A Câmara dos Deputados aprovou o Projeto de Lei 4733/2020, que inclui empreendimentos da economia criativa entre os beneficiários dos fundos constitucionais de financiamento das regiões Norte, Nordeste e Centro-Oeste. A proposta, relatada pela deputada Lídice da Mata (PSB-BA), segue agora para análise do Senado.
O texto permite que trabalhadores, empreendedores e pequenos negócios ligados a atividades como artesanato, música, moda, design, produção cultural e outras áreas da economia criativa tenham acesso a recursos dos fundos constitucionais destinados ao desenvolvimento regional.
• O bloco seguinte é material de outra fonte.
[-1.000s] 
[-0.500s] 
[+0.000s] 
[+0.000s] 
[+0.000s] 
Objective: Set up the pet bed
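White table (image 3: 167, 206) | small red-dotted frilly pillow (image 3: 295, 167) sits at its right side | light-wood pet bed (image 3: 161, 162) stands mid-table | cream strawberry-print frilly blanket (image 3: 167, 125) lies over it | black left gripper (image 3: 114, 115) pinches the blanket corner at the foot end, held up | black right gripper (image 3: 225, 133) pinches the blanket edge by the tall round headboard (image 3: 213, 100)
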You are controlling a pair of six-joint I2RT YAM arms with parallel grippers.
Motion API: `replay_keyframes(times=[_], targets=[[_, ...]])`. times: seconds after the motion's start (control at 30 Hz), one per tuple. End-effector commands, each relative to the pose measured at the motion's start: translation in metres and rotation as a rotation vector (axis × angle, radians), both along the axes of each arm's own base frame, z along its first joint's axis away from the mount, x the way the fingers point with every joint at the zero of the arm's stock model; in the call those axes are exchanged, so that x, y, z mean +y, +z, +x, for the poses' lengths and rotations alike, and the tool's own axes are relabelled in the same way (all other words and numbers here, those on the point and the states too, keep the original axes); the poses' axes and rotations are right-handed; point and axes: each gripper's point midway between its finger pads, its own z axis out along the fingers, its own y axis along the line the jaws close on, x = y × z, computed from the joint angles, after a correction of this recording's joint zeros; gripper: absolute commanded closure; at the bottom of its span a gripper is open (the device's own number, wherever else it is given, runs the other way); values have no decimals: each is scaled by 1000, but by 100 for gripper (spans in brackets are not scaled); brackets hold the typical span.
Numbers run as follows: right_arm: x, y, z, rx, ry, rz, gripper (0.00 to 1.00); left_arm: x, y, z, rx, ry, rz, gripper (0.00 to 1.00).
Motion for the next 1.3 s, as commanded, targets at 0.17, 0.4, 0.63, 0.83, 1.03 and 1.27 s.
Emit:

A proposta abrange o acesso aos recursos do Fundo Constitucional de Financiamento do Norte (FNO), do Fundo Constitucional de Financiamento do Nordeste (FNE) e do Fundo Constitucional de Financiamento do Centro-Oeste (FCO), fortalecendo setores que utilizam criatividade, cultura, conhecimento e capital intelectual como principais insumos de produção.
Coordenadora da Frente Parlamentar da Economia Criativa, a deputada Lídice da Mata destacou que o Brasil precisa reconhecer e valorizar o potencial da economia criativa como vetor de crescimento econômico, geração de oportunidades e desenvolvimento para o país.
Segundo a parlamentar, o tema não pode ser tratado com indiferença diante de sua importância estratégica para o futuro nacional. “Os fundos nacionais do Centro-Oeste, do Norte e do Nordeste, regiões extremamente criativas, devem e podem participar desse processo de financiamento e promoção”, declarou a deputada.
No parecer aprovado, Lídice argumenta que a medida contribui para a redução das desigualdades regionais ao ampliar oportunidades para milhares de profissionais que vivem da cultura, da inovação e da produção criativa. A expectativa é que a inclusão do setor nos mecanismos de financiamento regional estimule a geração de emprego, renda e desenvolvimento econômico nas regiões contempladas.
A defesa da economia criativa tem sido uma das principais bandeiras do mandato da deputada A parlamentar também é autora de propostas voltadas à estruturação de políticas públicas para o setor, incluindo a criação da Política Nacional de Desenvolvimento da Economia Criativa.